#### EXERCISE GOAL
Scan the entries for lines containing the string "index". Reply with how many there are, and nothing else.
==== DATA ====
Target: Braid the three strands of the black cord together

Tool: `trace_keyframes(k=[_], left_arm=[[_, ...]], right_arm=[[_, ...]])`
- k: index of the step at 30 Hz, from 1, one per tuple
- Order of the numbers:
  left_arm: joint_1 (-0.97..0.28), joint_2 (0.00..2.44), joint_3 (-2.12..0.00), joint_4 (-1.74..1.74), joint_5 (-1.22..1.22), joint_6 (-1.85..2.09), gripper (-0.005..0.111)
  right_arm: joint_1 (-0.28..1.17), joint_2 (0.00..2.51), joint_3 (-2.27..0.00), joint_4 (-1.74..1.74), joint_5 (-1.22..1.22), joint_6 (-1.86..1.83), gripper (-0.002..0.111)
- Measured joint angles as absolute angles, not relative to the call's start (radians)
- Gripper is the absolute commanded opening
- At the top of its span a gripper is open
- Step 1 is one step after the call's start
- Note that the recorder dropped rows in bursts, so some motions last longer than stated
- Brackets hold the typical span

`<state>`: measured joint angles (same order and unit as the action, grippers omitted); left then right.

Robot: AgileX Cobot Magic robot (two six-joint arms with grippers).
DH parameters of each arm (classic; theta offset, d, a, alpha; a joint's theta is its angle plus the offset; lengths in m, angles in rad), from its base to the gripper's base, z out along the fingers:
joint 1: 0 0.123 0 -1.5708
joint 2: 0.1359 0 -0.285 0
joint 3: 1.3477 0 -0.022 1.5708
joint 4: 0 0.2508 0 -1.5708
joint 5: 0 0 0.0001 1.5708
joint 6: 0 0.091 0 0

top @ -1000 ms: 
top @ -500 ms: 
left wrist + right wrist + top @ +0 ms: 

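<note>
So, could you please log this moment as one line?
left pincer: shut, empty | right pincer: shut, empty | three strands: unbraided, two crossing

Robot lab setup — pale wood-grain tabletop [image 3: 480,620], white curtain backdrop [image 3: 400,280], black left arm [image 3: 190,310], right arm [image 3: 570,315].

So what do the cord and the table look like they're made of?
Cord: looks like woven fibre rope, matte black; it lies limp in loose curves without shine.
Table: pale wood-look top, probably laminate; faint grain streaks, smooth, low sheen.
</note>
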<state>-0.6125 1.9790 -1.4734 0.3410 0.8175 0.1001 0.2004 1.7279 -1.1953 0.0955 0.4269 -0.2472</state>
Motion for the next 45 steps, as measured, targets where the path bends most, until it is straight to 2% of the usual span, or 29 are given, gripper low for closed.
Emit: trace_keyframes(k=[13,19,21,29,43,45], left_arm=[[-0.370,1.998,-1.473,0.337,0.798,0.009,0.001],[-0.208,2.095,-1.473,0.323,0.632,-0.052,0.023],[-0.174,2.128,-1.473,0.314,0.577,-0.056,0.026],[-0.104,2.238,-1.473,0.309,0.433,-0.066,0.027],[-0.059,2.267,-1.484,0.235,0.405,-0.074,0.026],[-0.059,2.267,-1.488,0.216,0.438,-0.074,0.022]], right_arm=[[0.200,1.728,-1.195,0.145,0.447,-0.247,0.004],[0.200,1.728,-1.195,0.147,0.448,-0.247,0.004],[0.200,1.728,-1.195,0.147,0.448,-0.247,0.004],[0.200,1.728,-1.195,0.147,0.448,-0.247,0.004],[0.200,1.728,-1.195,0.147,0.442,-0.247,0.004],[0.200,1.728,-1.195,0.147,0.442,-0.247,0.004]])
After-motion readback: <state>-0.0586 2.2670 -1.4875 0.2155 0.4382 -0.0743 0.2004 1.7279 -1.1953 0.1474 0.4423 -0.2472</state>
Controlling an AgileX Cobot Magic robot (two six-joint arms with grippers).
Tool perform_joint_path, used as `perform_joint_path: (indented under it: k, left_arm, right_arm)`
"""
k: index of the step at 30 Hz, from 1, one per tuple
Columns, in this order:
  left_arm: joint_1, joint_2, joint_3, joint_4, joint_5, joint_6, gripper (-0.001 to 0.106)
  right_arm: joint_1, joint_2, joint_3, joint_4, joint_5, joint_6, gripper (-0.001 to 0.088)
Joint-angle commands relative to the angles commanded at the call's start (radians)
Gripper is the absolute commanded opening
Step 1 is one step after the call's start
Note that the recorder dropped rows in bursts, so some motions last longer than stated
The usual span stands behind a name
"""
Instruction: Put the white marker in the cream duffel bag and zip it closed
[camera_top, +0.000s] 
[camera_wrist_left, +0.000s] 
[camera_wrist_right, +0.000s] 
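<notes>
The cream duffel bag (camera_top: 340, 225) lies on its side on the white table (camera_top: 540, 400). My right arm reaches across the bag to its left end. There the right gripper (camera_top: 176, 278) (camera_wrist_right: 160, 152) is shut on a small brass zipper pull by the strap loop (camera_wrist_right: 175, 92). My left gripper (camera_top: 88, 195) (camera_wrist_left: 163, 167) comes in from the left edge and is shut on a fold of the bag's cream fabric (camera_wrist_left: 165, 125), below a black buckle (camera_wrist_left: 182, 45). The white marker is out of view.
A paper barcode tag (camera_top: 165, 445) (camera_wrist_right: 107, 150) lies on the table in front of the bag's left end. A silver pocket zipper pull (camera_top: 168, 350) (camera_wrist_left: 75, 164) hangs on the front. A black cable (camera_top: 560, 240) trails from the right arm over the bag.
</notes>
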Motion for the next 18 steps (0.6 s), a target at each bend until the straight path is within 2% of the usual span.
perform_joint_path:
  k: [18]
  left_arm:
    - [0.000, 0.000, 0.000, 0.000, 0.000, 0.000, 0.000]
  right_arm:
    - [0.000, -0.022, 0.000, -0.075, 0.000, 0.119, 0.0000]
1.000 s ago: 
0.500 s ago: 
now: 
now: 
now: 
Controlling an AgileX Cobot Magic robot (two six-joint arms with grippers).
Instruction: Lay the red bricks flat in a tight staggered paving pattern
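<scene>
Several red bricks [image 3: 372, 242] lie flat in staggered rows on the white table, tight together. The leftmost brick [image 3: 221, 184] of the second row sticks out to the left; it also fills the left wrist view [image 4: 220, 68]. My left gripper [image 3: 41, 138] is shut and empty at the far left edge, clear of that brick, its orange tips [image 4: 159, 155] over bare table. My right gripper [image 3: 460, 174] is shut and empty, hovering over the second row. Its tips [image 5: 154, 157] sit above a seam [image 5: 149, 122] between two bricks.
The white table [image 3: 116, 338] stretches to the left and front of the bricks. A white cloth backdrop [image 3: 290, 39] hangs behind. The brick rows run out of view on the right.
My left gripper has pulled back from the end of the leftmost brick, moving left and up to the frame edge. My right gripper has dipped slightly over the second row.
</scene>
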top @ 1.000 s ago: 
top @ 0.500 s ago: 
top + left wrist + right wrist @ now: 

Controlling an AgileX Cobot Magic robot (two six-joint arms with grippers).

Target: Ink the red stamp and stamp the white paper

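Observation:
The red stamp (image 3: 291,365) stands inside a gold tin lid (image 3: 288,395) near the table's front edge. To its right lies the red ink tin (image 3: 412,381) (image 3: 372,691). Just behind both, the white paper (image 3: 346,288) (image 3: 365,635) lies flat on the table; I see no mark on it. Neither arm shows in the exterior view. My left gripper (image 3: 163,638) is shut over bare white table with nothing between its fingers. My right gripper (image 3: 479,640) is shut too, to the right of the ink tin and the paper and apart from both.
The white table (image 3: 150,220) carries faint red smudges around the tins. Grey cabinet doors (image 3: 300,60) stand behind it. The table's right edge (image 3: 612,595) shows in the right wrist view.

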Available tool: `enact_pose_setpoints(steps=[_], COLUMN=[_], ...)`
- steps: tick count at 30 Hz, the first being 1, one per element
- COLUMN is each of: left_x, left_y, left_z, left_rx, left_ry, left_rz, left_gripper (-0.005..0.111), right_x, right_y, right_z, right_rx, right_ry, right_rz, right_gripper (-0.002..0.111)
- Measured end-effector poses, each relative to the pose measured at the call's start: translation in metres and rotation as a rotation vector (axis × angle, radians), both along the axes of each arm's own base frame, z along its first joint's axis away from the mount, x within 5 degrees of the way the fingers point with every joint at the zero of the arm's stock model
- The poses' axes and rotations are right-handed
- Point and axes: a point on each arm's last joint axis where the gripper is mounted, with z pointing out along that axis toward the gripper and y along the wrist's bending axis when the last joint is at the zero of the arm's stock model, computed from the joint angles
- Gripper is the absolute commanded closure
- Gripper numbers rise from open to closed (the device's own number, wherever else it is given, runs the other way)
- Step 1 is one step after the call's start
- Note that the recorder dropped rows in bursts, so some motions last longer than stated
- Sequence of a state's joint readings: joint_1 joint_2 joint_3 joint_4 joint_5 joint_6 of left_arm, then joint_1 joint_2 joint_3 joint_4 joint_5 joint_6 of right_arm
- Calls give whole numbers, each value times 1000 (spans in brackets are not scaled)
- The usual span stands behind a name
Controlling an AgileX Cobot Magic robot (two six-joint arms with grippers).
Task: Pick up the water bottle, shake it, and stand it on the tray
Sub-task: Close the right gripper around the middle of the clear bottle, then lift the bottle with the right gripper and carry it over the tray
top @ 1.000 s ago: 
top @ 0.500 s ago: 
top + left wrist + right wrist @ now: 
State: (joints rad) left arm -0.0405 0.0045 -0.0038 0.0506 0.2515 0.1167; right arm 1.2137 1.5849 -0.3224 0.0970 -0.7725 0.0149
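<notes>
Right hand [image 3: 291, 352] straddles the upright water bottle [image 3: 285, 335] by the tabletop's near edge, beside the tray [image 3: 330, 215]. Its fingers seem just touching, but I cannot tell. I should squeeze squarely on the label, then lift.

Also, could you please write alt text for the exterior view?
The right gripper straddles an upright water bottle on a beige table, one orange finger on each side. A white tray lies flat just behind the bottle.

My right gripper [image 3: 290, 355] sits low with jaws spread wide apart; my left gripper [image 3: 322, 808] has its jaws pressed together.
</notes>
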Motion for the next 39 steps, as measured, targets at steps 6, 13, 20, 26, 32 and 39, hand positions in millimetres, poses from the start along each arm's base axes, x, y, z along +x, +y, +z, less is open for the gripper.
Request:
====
#### ANSWER SECTION
2